Theorem 4.1.4 (Singular value decomposition). The collection of vectors that make the principal semiaxes of $AS$ can be written as the matrix equation

\[AV = U\Sigma\\A = U\Sigma V^T\]

where $U\in \R^{m\times m}$ and $V\in \R^{n\times n}$. Both $V$ and $U$ are orthonormal (unitary) and $\Sigma$ is diagonal along the first $n$ rows. The values of $\Sigma$ are the singular values. In this case, $A$ does not need to have full rank.

Compact/Reduced/Thin SVD

The reduced SVD of $A$ is a similar transformation where $\hat \Sigma$ is $n\times n$ and $\hat U$ is $m\times n$. Here, $\hat U$ has less columns than $U$ since it has rank $n$.
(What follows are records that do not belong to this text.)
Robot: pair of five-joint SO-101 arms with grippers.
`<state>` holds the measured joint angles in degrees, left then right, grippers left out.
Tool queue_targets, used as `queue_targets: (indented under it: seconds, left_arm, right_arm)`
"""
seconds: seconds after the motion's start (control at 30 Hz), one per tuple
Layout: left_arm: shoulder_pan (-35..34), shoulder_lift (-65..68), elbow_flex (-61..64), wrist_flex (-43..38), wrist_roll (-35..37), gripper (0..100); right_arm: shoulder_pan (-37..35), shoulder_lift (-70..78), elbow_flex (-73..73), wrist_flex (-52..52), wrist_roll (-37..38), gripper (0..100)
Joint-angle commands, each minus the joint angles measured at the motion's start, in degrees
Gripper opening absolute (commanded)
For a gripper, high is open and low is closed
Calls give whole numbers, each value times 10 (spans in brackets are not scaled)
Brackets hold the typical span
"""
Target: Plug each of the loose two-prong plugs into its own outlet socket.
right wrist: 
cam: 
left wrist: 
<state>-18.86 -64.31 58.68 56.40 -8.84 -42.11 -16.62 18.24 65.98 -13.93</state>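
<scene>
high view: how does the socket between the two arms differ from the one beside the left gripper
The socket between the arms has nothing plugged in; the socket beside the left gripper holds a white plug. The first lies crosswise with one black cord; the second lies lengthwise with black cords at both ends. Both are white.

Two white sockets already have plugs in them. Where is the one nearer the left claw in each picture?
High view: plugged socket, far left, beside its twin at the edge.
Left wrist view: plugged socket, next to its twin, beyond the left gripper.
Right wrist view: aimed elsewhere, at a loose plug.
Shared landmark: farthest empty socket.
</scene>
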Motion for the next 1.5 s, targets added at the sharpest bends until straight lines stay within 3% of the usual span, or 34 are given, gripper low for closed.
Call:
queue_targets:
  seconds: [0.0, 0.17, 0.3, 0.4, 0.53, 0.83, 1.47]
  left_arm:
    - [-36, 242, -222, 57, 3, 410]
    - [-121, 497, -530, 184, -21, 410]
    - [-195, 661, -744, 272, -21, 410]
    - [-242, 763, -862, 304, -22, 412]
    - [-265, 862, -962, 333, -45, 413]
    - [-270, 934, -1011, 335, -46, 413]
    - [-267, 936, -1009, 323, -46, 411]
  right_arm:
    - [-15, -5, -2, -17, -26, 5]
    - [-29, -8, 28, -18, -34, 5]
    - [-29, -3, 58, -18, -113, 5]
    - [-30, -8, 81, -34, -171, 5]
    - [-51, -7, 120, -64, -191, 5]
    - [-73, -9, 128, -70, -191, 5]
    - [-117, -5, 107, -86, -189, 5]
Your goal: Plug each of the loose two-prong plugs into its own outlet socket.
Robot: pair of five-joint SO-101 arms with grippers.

\[A = \hat U \hat \Sigma V^T.\]

SVD and Norms

Using SVD, the norm of the matrix is equal to its largest singular value.

\[\|A\|_2 \|U\Sigma V^T\| = \|\Sigma \|_2 = \sigma_1.\]

Relationship with Eigendecomposition

Theorem. The nonzero singular values of $A$ are the square roots of the nonzero eigenvalues of $A^TA$ or $AA^T$:

\[A^TA = V\Sigma U^TU\Sigma V^T = V\Sigma^2V^T.\]

From this, we see that $|A|_2 = \sqrt{\lambda_{max}(A^TA)} = \sqrt{\sigma^2} = \sigma$. The values of $\Sigma^2$ are the eigenvalues.

Theorem. If $A = A^T$ ($A$ is symmetric), then the singular values of $A$ are the absolute values of the eigenvalues of $A$.

\[A = X\Lambda X^T = X|\Lambda|\text{sign}(\Lambda|) X^T\]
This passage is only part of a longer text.